I am pleased that, in his opinion, Judge Kavanaugh cited my 2009 Charleston Law Review article, "Charting a New Constitutional Jurisprudence for the Digital Age," in support of that proposition. In my article, after reviewing the Supreme Court's jurisprudence, along with marketplace developments, I argued that legacy program content requirements, including those applying to cable operators, should no longer be considered constitutional. I concluded this way:


"Perhaps it was predictable, maybe even likely, that the First Amendment’s protections would be limited substantially during the twentieth century’s Analog Age that tended towards a monopolistic or oligopolistic communications marketplace. But now, in the face of proliferating competitive alternatives attributable to profound marketplace and technological changes, it ought to be considered predictable and yes, even likely, for the Court to establish a new First Amendment jurisprudence befitting the media abundance of the twenty-first century’s Digital Age."

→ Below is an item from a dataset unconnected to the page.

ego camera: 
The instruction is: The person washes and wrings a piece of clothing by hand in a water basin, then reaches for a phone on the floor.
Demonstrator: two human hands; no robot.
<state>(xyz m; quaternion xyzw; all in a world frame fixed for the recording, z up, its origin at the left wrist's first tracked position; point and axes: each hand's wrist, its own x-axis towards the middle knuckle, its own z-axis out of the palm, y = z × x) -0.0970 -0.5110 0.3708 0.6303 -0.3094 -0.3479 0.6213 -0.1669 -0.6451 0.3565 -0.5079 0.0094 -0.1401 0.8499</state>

In addition to relying on my law review article, Judge Kavanaugh cited Christopher Yoo's Vertical Integration and Media Regulation in the New Economy at 19 Yale. J. on Reg. 171. I am proud that Professor Yoo is a member of the Free State Foundation's Board of Academic Advisors.



This excerpt from Judge Kavanaugh's opinion captures the essence of the matter:


"Unsurprisingly, cable regulations adopted in the era of Cheers and The Cosby Show are ill-suited to a marketplace populated by Homeland and House of Cards. And the constitutional problems infecting the 1992 Cable Act’s various program carriage and non-discrimination requirements grow more significant every day, as new video programming distributors emerge and prosper. The upshot is that the cable 'bottleneck monopoly' on which Turner rested no longer exists – and, as a result, the Act’s infringements on cable operators’ editorial discretion no longer can withstand First Amendment scrutiny."


I like the reference to House of Cards in this sense – the whole edifice of legacy First Amendment jurisprudence regarding the electronic media was constructed primarily on notions of "scarcity" and "bottleneck monopoly power" that no longer exist in today's communications marketplace, if ever they did. This First Amendment jurisprudence is a "House of Cards" waiting to crumble. I am confident that, before too much longer, other jurists will join Judge Kavanaugh in recognizing that existing government controls and program carriage mandates impinging on the editorial discretion of cable operators and other electronic media are incompatible with the free speech rights guaranteed by the First Amendment.


The FCC itself has a duty to conform its actions to the dictates of the First Amendment, so the agency should not wait for the courts to order it to do so. But, in the meantime, I commend to you a close reading of Judge Kavanaugh's decision. It's about first principles – in this instance restoring the First Amendment to its rightful place.